Из кухни послышался грохот, вмиг заглушивший голос моего бывшего любовника и шум падающей воды. Прижав трубку к груди, я бросилась на кухню.
Вода с шумом хлестала из крана, орошая брызгами пространство вокруг раковины. Тима сидела на полу, рядом валялась керамическая супница, в которой я держала муку. Большая часть содержимого супницы была рассыпана по полу, остальное осело на девочке.
— Класс, — только и смогла я произнести, глядя на лицо Тимы, внезапно превратившееся в японскую маску.
— Ты не одна? — поинтересовался мой бывший любовник.
— Нет, — ответила я. — Мальчика из экспресс-службы вызвала. Камасутру изучаем, — ответила я, наблюдая, как Тима поднимается с пола и деловито отряхивает испачканные мукой штанишки.

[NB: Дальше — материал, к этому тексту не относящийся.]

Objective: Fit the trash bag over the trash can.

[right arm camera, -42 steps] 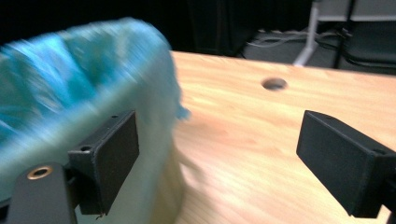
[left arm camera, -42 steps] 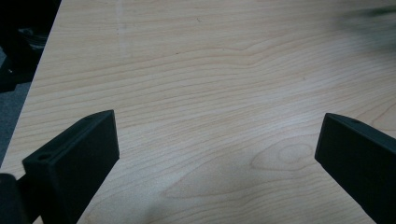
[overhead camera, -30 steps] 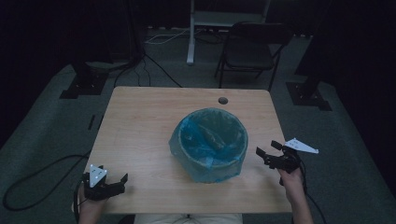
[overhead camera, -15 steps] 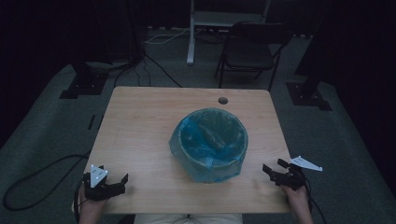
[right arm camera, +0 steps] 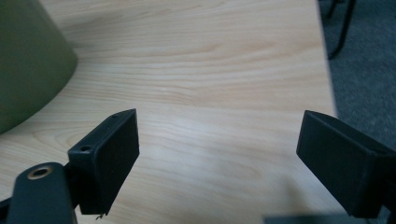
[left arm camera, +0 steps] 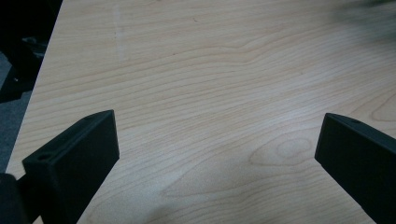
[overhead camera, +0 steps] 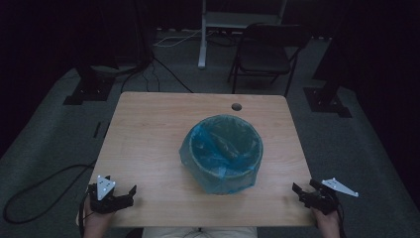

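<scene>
High view: wooden table (overhead camera: pixel 148 148) in a dim room, a bin (overhead camera: pixel 223 154) lined with a blue bag (overhead camera: pixel 194 157) standing near the table's middle, slightly toward the right and near side; bag rim folded over the bin's edge, crumpled plastic inside. Small dark hole (overhead camera: pixel 236 106) in the tabletop near the far edge, behind the bin. Left gripper (overhead camera: pixel 124 194) at the near left corner, held by a hand (overhead camera: pixel 94 220), grey three-cornered plate on top, jaws apart, holding nothing, well apart from the bin. Right gripper (overhead camera: pixel 300 191) at the near right corner, over the table's edge, jaws spread, nothing between them, near the bin but not touching it. Folding chair (overhead camera: pixel 270 52) on the floor beyond the table, cable (overhead camera: pixel 34 191) on the floor at left. Left gripper view: two black jaws wide apart over bare wood grain, nothing gripped; table's edge and dark floor at upper left. Right gripper view: jaws wide apart over bare wood, empty; bin's side wall (right arm camera: pixel 28 60) at the left, looks olive-green here, standing on the table clear of the jaws; table's edge and grey floor at right.
</scene>
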Tool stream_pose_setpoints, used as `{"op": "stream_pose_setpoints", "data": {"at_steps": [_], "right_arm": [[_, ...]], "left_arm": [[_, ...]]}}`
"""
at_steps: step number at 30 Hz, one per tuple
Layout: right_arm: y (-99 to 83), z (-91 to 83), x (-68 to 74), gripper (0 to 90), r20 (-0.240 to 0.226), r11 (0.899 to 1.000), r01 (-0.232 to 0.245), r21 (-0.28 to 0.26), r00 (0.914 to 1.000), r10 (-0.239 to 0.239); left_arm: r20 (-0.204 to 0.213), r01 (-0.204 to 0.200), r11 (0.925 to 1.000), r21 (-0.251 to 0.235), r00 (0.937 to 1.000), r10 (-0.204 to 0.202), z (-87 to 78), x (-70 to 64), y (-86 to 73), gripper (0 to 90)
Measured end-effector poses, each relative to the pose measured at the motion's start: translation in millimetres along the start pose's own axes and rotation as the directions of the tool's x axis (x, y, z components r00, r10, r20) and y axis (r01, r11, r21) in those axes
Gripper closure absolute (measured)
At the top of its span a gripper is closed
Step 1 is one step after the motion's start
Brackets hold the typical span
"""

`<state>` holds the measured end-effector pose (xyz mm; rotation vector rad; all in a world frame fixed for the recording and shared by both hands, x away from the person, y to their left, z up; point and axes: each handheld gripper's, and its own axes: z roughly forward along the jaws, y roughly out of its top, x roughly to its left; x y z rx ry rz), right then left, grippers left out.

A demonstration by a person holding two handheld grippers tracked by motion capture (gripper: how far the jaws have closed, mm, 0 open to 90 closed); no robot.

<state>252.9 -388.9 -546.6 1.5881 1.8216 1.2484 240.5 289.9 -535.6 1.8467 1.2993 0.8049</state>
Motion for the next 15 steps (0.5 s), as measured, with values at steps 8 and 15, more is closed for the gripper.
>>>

— В ванной трахаетесь? — прорычала трубка, и в трубке тут же зазвучали короткие гудки.
— Ты чудовище, — вздохнула я, присев перед Тимой на корточки и помогая ей отряхнуться от муки.
Трель дверного звонка прервала наше интересное занятие.
— Папа! — ринулась Тима в прихожую и, ловко открыв английский замок, застыла, глядя на молодого мужчину в синем комбинезоне и с глазами цвета свежей чайной заварки.